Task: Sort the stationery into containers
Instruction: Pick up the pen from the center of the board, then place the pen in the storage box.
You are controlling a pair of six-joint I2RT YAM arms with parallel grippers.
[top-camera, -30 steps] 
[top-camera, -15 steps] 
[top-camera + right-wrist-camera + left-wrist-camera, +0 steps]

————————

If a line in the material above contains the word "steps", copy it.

- [WRITTEN SOLUTION]
[top-camera, -30 steps] 
[top-camera, -15 steps] 
[top-camera + right-wrist-camera + left-wrist-camera, +0 steps]

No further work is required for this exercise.